Directions: Go through the following data and transcribe exactly the stretch of lines from the one holding "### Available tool" to the one holding "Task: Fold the", both included.

Records from a data source:
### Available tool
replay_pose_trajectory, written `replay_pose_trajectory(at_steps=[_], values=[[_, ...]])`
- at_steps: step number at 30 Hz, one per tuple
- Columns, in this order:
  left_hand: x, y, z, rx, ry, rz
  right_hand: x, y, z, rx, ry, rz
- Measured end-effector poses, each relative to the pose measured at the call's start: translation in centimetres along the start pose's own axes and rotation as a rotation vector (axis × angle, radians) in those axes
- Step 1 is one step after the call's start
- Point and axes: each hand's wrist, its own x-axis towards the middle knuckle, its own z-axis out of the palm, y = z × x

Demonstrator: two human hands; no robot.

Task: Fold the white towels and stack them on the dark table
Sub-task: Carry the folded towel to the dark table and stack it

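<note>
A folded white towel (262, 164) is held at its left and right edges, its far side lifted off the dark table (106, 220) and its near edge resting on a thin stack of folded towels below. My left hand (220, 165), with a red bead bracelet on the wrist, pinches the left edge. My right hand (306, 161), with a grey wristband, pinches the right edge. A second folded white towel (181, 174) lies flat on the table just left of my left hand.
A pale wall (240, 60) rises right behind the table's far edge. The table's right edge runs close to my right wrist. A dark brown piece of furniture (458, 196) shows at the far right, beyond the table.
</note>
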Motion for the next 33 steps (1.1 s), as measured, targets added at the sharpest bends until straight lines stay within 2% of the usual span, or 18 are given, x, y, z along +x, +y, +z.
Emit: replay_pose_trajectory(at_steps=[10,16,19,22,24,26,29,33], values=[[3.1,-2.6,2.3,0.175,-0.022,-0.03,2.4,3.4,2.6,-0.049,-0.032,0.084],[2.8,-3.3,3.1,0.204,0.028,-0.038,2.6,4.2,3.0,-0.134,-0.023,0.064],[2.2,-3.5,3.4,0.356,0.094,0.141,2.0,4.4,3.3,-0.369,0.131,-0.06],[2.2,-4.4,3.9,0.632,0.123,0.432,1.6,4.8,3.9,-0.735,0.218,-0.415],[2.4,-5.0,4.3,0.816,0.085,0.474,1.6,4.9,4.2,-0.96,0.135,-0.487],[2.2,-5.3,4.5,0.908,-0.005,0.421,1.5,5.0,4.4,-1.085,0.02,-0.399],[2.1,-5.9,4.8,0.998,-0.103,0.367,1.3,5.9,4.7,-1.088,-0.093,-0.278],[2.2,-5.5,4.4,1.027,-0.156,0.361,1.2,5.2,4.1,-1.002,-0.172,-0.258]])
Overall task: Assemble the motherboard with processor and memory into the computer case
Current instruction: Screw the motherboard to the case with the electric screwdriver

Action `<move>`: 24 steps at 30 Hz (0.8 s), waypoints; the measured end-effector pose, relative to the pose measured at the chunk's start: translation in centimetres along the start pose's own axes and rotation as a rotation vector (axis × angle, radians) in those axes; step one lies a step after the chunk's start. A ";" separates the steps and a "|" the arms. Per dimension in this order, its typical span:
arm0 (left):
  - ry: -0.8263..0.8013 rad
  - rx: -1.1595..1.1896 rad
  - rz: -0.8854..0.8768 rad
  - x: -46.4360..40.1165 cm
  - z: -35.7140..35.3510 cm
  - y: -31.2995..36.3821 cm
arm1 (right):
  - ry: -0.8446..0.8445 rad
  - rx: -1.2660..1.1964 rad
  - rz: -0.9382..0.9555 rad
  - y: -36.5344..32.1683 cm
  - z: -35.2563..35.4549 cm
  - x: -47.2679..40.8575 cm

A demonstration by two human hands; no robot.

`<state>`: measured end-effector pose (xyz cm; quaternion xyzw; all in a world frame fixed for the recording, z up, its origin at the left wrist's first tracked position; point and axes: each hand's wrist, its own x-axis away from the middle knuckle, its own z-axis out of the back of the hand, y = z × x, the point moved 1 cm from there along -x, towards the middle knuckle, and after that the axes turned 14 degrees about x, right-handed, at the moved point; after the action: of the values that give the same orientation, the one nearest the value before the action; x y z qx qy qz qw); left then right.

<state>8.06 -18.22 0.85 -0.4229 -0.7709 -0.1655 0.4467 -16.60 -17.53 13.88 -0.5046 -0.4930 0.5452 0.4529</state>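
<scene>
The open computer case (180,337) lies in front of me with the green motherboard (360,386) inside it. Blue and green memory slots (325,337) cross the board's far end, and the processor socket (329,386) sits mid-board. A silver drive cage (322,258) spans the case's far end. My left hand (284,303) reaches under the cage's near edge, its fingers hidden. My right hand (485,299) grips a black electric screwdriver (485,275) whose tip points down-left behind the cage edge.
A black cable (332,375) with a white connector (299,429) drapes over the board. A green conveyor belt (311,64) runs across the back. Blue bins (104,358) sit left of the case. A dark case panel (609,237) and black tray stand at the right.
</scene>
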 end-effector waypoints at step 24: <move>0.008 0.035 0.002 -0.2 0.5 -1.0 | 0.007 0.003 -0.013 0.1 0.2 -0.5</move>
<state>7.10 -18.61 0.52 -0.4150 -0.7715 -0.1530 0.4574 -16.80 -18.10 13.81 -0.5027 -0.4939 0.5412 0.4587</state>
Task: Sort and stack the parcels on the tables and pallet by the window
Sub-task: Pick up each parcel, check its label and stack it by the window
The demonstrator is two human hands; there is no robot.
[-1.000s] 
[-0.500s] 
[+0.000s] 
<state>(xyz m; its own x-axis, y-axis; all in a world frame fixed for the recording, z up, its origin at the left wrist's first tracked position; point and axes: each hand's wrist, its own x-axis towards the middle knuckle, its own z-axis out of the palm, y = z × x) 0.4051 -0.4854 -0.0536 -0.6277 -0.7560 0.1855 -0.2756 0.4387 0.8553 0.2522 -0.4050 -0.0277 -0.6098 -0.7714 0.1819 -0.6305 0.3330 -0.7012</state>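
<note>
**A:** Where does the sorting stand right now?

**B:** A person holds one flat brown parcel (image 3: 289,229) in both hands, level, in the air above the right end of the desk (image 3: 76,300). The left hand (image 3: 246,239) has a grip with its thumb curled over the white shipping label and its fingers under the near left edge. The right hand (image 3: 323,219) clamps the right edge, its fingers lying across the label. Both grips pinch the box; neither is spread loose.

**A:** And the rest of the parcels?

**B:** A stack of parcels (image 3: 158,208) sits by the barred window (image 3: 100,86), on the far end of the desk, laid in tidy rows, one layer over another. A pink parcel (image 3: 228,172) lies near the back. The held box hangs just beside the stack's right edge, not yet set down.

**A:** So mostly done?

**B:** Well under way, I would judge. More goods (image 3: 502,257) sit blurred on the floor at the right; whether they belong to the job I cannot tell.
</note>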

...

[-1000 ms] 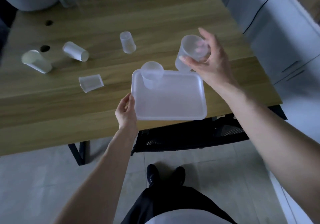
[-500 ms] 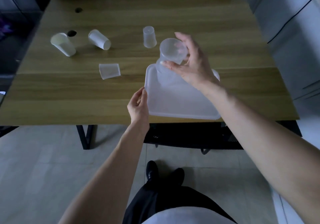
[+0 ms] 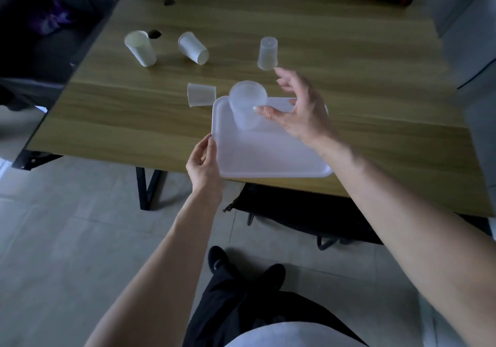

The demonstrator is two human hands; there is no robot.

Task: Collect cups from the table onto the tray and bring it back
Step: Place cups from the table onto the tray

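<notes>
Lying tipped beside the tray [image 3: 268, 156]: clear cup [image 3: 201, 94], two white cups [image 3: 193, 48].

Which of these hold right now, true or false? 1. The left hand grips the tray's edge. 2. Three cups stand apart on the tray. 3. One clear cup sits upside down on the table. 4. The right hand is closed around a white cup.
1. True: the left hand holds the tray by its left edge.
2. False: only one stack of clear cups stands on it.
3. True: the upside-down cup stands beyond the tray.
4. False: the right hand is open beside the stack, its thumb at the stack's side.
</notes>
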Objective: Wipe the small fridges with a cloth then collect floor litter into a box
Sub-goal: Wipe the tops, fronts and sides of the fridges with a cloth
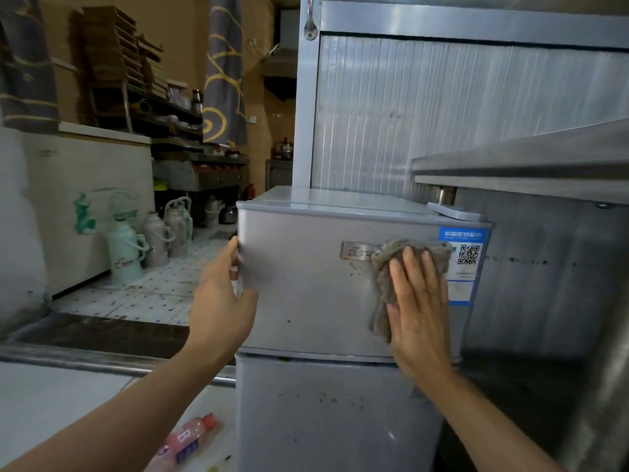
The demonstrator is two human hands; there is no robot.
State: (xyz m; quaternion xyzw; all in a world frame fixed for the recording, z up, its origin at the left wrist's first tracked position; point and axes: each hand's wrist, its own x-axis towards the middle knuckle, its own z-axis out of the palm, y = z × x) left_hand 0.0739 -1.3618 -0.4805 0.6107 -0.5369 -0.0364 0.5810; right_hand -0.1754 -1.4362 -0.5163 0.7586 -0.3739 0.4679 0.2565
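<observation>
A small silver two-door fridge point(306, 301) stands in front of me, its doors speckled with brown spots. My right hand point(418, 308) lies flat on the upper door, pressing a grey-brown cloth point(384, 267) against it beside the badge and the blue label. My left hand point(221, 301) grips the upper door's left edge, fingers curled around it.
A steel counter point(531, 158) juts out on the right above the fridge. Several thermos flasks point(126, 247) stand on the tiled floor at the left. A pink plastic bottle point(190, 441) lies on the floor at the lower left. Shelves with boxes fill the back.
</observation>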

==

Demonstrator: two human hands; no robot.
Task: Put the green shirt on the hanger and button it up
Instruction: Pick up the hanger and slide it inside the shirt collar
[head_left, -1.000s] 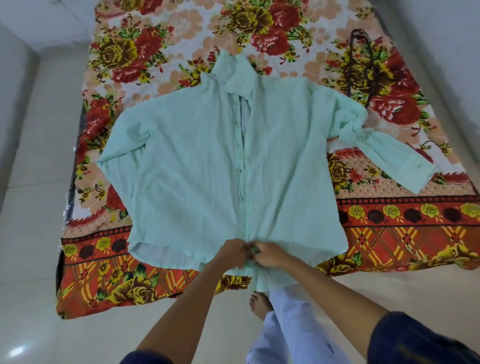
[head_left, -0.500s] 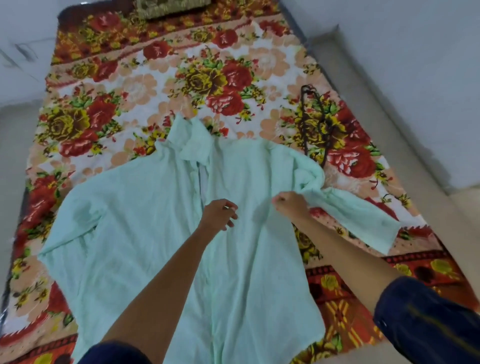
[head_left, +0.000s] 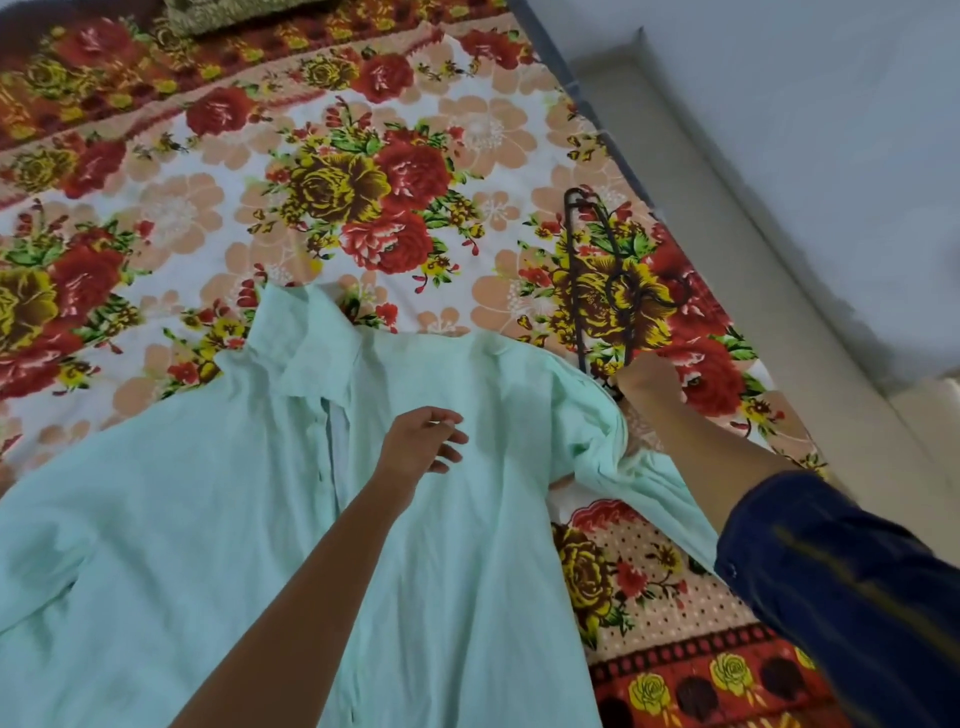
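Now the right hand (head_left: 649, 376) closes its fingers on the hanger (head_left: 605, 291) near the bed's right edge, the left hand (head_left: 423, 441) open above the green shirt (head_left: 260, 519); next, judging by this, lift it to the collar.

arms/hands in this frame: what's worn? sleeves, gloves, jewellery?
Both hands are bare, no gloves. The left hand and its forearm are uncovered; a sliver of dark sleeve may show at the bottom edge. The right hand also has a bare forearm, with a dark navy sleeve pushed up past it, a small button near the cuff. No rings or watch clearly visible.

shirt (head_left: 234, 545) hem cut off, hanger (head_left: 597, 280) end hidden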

Exercise output:
### Available tool
replay_pose_trajectory, written `replay_pose_trajectory(at_steps=[_], values=[[_, ...]])`
- at_steps: step number at 30 Hz, one per tuple
- Columns, in this order:
  left_hand: x, y, z, rx, ry, rz
  right_hand: x, y, z, rx, ry, rz
- Measured end-effector poses, each relative to the pose measured at the call's start: translation in centimetres along the start pose's own axes and rotation as a rotation vector (axis × angle, radians) in those axes
- Step 1 is one step after the call's start
- Point and axes: each hand's wrist, its own x-axis towards the middle knuckle, its own z-axis out of the palm, y = z × x

Demonstrator: two human hands; no robot.

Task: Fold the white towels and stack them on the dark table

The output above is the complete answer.